International aid agencies are warning of a humanitarian disaster in war-torn Liberia, as peace talks continue between the government and rebels.
Rebels fighting Mr. Taylor's rule have for now stopped their advance on the capital, and both sides have agreed in principle to a cease-fire. Representatives from both parties met for a second day today (Friday) in Akosombo, Ghana, in hopes of formalizing the agreement.
A key mediator in the talks, Mohamad Ibn Chambas, told VOA the ceasefire accord is likely to be signed Saturday. A spokeswoman for the World Health Organization told reporters Friday in Geneva that thousands of people are stuck in communal shelters in the Liberian capital, Monrovia, with little food or medical care.
Another U-N agency, The World Food Program, said it is worried Monrovia will be unable to cope with the influx of displaced people who fled fighting on the outskirts of the city earlier this week.
A spokeswoman for the U-N agency said she hopes a lull in the fighting between President Charles Taylor's forces and rebels will allow aid agencies to resume distributing food.
Liberia's health minister said today (Friday) as many as 400 people have died in recent clashes between rebel troops and forces loyal to the president.
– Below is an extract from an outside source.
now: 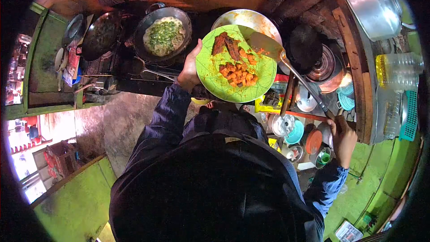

Rebels are calling for President Taylor to resign. Mr. Taylor has said he would step down if it will bring peace to the country. But, observers say he is unlikely to honor the promise after the U-N backed Special Court for neighboring Sierra Leone last week issued an indictment against him. The court accuses him of sponsoring rebel groups that committed atrocities during Sierra Leone's 10-year civil war.